第28話 身分

「エトムート、負けてしまいましたね……」


 〝亡命騎士〟エトムートを応援していたアーシャは残念そうにそう呟いた。


「まあ、二人とも実力は拮抗していた。どっちが勝ってもおかしくなかったし、今回はたまたまロスペールの運が良かっただけさ」


 アデルは敢えてそう答えた。

 彼女は純粋にエトムートを応援していたのであるし、多くの観衆も彼女と同じく純粋な気持ちで両者を応援していただろう。その裏に政治的な意図があるとは思いたくないはずだ。

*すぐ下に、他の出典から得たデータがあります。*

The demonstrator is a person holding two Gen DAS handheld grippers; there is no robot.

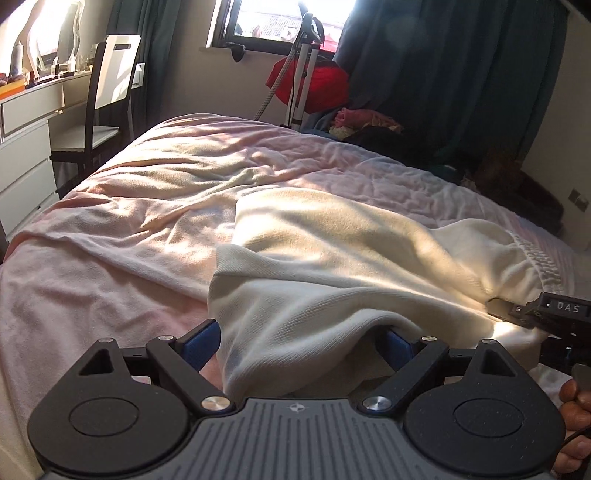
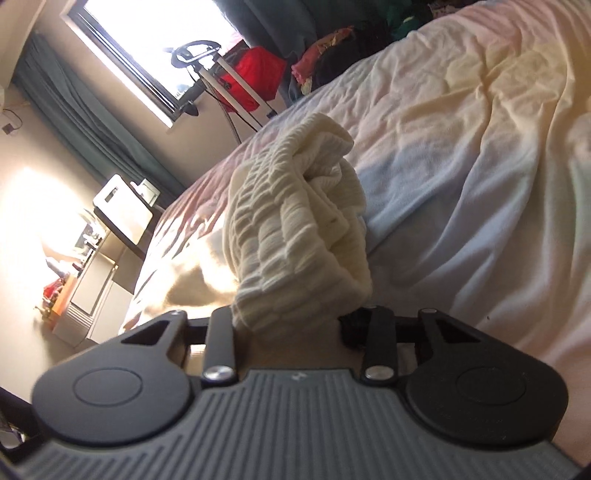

 実際に、本気で戦えばどちらに軍配が上がっていたのか、それもわからない。それこそ時の運で勝敗が決するのも間違いがないので、アデルとしては嘘を吐いたつもりもなかった。


「アデルなら、あの二人に勝つ自信はありますか?」


 アーシャが少し悪戯げに笑って訊いた。


「後ろから毒矢を刺されないなら、な」


 アデルは少しおどけてそう答えて見せると、アーシャもくすくす笑っていた。

 次の競技会への出場を王女から提案されたが、彼はそれに対して答えは濁した。本当の意味で実力が競い合えるのあれば、アーシャの為に最強を証明しても良いだろう。しかし、今回の様に政治的な意図を含んでしまうのであれば、結局のところは出場しても虚しくなるだけだ。

 例えばエトムートと戦う際に、『国の為に負けろ』と言われてしまえば、アデルには逆らう術がない。冒険者の立場であればそれを突っぱねる事もできるが、今や彼はこの国の王宮兵団に所属している。組織に所属する以上、その組織の意向には逆らえないのである。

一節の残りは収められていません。